WHAT IS EXPECTED:
The answer must consist of every line below that contains the word "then".
○ ○ ○ ○
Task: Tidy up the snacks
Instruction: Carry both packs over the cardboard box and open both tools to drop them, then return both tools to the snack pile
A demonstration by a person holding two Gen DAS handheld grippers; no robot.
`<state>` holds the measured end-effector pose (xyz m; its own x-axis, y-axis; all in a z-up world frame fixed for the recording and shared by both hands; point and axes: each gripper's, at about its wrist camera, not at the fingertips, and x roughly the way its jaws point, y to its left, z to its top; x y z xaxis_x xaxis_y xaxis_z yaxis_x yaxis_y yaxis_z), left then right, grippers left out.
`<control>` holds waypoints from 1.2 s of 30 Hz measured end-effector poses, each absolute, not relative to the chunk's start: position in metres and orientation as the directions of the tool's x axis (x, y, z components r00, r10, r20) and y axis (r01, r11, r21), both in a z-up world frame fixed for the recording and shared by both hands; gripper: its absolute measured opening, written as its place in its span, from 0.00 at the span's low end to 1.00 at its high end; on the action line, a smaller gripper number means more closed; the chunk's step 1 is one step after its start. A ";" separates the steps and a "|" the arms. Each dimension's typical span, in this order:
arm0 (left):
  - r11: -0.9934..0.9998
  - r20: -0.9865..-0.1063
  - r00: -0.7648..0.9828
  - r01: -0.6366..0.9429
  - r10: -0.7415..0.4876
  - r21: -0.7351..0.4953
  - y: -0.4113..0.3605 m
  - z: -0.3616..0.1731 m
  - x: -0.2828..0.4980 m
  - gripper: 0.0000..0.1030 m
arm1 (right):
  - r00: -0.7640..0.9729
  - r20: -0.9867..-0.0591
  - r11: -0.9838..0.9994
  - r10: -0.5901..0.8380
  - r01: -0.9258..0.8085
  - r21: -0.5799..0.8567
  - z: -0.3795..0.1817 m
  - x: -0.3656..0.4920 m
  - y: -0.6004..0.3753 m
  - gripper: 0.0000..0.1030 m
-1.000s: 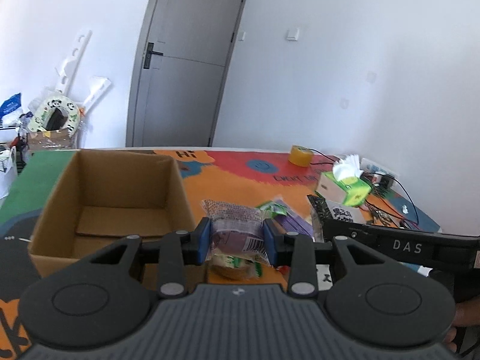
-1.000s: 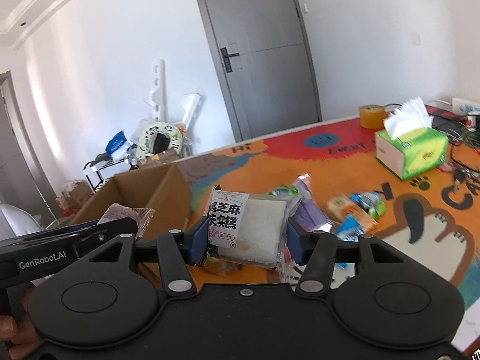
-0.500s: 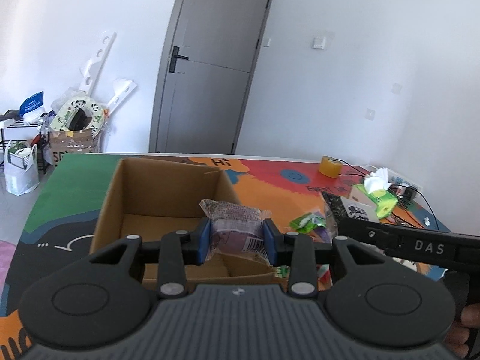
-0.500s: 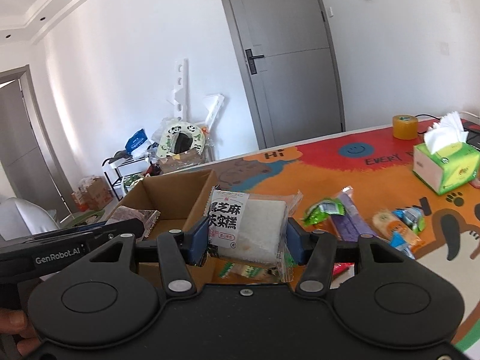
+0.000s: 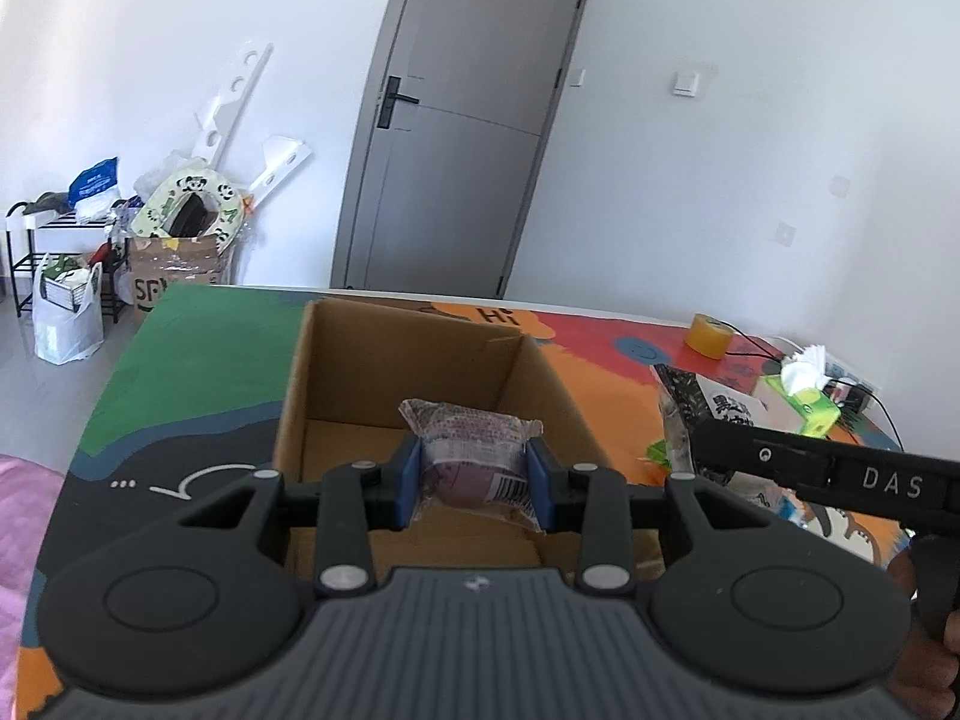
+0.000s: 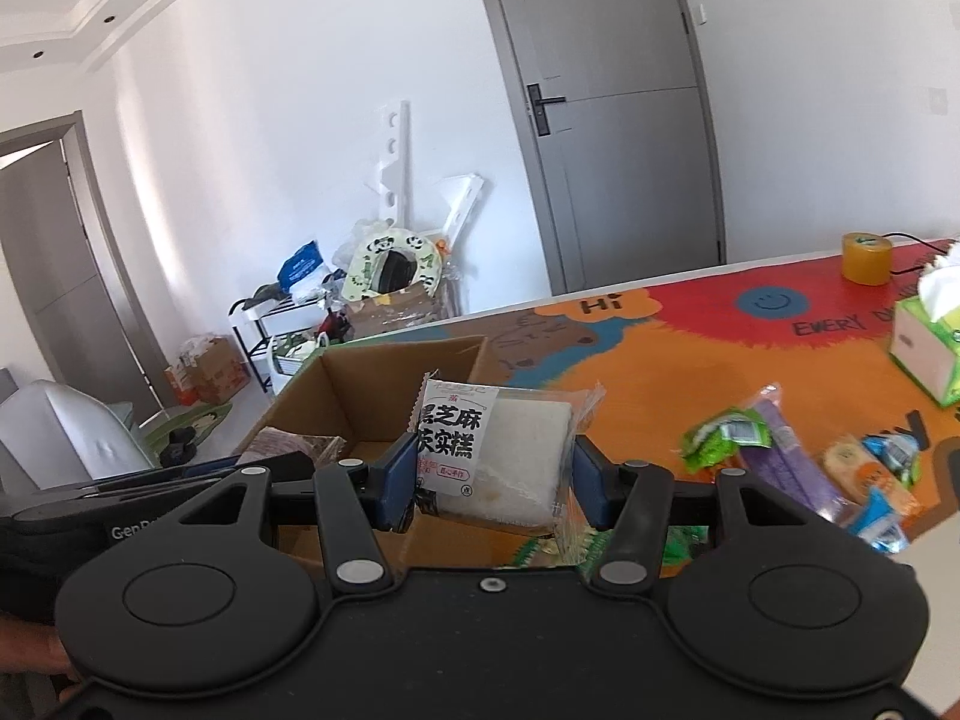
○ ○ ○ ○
EXERCISE RESPONSE:
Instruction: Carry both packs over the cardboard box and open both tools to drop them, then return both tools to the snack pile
`<state>` holds the measured end-effector pose (xyz m; its own x-axis, y-axis; all in a z-up world frame fixed for the recording and shared by both hands; point and axes: each gripper's, at about its wrist camera, not at the fingertips, and x roughly the way its jaws point, y to its left, z to its top; x y z xaxis_x xaxis_y xaxis_z yaxis_x yaxis_y yaxis_z), left then right, grippers left out.

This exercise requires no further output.